Correlation (env_cov) is applied to the latent standard-normal draws before the marginal quantile transform, so rank correlations are preserved across distributions.

n_draws

Integer. Number of posterior draws to use (default 2000; capped at the number of draws available in the fit).

ci_levels

Numeric vector. Credible interval levels to compute (default c(0.5, 0.8, 0.9, 0.95)).

n_perturb

Integer. Number of posterior draws used for the environmental perturbation step (default min(500, n_draws)). Reducing this speeds up computation.

n_env_draws

Integer. Number of independent environmental perturbations averaged per posterior draw when estimating env_var (default 1). Increasing this reduces Monte Carlo noise on the environmental-variance estimate at the cost of proportional computation. The decomposition always reports a Monte Carlo SE (v_env_mcse) alongside env_var; it decreases roughly like $1/\sqrt{n\_env\_draws \cdot n\_perturb}$ .

interval_type

Character. Which draws to use when computing credible intervals:

"predictive" (default): draws from posterior_predict, which include sigma (residual noise). Use this when forecasting individual observations — e.g. a single population's allele frequency, one site's ozone reading on a specific day.
"linpred": draws from posterior_linpred, which capture only parameter uncertainty (no sigma). Use this when forecasting the mean response — e.g. the expected ozone across many similar days, or mean delta f across replicate populations. These intervals are always narrower; they will under-cover individual observations unless sigma is negligible.

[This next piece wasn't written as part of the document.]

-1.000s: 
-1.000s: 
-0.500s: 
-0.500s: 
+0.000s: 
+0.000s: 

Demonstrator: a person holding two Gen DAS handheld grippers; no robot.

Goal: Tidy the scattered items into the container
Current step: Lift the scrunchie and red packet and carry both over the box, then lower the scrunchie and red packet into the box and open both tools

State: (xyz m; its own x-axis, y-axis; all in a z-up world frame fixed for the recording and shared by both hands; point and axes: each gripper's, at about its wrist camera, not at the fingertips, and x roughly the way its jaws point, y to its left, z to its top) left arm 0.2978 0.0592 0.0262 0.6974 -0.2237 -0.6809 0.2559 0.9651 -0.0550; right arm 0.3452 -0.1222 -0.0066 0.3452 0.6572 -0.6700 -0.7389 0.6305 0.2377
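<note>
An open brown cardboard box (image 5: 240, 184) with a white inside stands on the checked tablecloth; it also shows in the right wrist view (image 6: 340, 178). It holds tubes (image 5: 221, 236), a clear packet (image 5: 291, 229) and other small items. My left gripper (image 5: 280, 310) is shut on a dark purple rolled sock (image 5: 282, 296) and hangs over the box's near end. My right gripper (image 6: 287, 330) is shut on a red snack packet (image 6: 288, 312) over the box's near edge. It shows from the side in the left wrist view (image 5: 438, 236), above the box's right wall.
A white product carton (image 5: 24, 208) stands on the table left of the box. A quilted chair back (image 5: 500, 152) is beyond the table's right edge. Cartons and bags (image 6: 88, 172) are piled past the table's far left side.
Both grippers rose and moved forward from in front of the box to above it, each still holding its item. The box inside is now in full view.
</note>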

The decomposition components and posterior_predict / posterior_linpred matrices are always computed regardless of this setting.

include_env_in_ci

Logical. When TRUE and interval_type = "predictive", credible intervals are constructed from environmentally inflated draws $\tilde y = \tilde{\mathrm{lp}} + \varepsilon$ , with $\tilde{\mathrm{lp}}$ the perturbed linear predictor and $\varepsilon \sim N(0, \sigma^2)$ using posterior draws of $\sigma$ . This folds the environmental uncertainty component back into the CI, which is typically what you want for sensitivity analyses or whenever the reported interval should cover predictor-measurement error. When FALSE (default, backward compatible), CIs are based on posterior_predict only — parameter + residual, without predictor noise.

...

Passed to methods.

Value

An et_prediction object (list) containing:

posterior_predict: Matrix [n_draws x n_obs]: full posterior predictive draws (parameter + residual uncertainty).
posterior_linpred: Matrix [n_draws x n_obs]: linear predictor draws on the link scale (parameter uncertainty only).
lp_perturbed: Matrix [n_perturb x n_obs]: linear predictor on the link scale computed on environmentally perturbed inputs.
sigma_draws: Numeric vector: posterior draws of sigma (NA for families without a sigma parameter, e.g.\ Binomial).
credible_intervals: data.frame with columns row_id, ci_level, lower, median, upper, width.
decomposition: data.frame with columns obs_id, total_var, param_var, env_var, v_env_mcse, residual_var. All components are on the response scale. v_env_mcse is the Monte Carlo SE of env_var. residual_var is per-observation for non-Gaussian families (e.g.\ Binomial: $E_s[\mu^{(s)}(1-\mu^{(s)})]$ ) and constant for Gaussian.
newdata: The input newdata.
model: Reference to the et_model used.
env_cov: The $p \times p$ correlation matrix actually used for perturbation (identity for env_cov = NULL).
env_dist: Named character vector mapping each predictor to the distribution actually used for its perturbation.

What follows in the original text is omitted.